EXERCISE DIRECTIONS:
Transcribe the data exactly, stopping after the "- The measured" line.

Items from a dataset:

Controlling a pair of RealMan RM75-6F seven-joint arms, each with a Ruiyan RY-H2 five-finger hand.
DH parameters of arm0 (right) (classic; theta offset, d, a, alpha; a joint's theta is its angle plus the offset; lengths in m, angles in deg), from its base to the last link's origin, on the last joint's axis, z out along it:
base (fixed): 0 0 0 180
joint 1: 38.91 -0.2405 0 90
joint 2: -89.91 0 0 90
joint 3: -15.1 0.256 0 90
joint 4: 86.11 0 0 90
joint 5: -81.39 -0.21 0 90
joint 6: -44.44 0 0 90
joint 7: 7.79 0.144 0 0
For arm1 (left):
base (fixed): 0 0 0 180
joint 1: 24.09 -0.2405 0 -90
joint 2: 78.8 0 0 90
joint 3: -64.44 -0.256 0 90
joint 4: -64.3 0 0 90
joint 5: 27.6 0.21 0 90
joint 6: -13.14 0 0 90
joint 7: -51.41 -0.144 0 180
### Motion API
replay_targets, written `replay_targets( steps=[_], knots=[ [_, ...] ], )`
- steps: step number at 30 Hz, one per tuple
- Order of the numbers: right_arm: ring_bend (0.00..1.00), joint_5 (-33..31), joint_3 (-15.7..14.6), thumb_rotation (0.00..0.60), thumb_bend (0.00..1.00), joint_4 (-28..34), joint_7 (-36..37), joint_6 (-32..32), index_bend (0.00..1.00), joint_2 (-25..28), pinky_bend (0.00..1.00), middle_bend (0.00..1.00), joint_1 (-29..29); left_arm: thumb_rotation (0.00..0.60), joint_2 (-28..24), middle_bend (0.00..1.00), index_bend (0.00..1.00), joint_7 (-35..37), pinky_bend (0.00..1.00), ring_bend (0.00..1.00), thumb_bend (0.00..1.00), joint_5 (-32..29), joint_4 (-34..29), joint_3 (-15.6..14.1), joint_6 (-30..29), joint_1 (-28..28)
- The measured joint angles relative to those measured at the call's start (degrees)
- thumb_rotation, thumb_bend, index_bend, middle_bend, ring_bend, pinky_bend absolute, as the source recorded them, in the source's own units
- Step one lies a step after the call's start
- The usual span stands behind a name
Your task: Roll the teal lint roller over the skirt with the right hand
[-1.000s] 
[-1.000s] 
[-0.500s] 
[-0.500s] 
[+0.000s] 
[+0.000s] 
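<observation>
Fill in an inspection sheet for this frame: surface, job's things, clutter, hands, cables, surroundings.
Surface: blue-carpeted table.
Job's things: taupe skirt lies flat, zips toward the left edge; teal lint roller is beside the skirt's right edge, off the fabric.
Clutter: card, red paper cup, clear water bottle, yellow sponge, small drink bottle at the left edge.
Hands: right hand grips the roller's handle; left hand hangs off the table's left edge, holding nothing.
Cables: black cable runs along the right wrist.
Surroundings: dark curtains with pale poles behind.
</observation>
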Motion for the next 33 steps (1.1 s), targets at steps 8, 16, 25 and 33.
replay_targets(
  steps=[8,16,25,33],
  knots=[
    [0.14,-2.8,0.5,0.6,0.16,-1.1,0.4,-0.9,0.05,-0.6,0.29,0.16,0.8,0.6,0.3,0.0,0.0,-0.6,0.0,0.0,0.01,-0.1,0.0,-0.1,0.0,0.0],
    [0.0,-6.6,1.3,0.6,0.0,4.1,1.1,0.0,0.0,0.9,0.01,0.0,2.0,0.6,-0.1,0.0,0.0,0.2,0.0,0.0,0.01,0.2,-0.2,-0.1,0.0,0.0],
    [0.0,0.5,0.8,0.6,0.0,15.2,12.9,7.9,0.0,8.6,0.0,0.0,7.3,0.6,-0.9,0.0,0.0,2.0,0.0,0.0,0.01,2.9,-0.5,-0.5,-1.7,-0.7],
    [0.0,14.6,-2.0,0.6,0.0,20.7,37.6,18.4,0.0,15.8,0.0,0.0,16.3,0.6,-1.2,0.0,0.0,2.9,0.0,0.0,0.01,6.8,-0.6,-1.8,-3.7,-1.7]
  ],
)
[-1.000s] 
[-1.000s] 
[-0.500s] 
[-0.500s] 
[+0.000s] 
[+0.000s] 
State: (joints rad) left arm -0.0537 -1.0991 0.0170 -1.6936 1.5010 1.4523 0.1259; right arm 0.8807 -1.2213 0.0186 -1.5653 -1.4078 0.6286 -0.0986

ANSWER TO THE PROBLEM:
Controlling a pair of RealMan RM75-6F seven-joint arms, each with a Ruiyan RY-H2 five-finger hand.
DH parameters of arm0 (right) (classic; theta offset, d, a, alpha; a joint's theta is its angle plus the offset; lengths in m, angles in deg), from its base to the last link's origin, on the last joint's axis, z out along it:
base (fixed): 0 0 0 180
joint 1: 38.91 -0.2405 0 90
joint 2: -89.91 0 0 90
joint 3: -15.1 0.256 0 90
joint 4: 86.11 0 0 90
joint 5: -81.39 -0.21 0 90
joint 6: -44.44 0 0 90
joint 7: 7.79 0.144 0 0
For arm1 (left):
base (fixed): 0 0 0 180
joint 1: 24.09 -0.2405 0 -90
joint 2: 78.8 0 0 90
joint 3: -64.44 -0.256 0 90
joint 4: -64.3 0 0 90
joint 5: 27.6 0.21 0 90
joint 6: -13.14 0 0 90
joint 7: -51.41 -0.144 0 180
### Motion API
replay_targets, written `replay_targets( steps=[_], knots=[ [_, ...] ], )`
- steps: step number at 30 Hz, one per tuple
- Order of the numbers: right_arm: ring_bend (0.00..1.00), joint_5 (-33..31), joint_3 (-15.7..14.6), thumb_rotation (0.00..0.60), thumb_bend (0.00..1.00), joint_4 (-28..34), joint_7 (-36..37), joint_6 (-32..32), index_bend (0.00..1.00), joint_2 (-25..28), pinky_bend (0.00..1.00), middle_bend (0.00..1.00), joint_1 (-29..29); left_arm: thumb_rotation (0.00..0.60), joint_2 (-28..24), middle_bend (0.00..1.00), index_bend (0.00..1.00), joint_7 (-35..37), pinky_bend (0.00..1.00), ring_bend (0.00..1.00), thumb_bend (0.00..1.00), joint_5 (-32..29), joint_4 (-34..29), joint_3 (-15.6..14.1), joint_6 (-30..29), joint_1 (-28..28)
- The measured joint angles relative to those measured at the call's start (degrees)

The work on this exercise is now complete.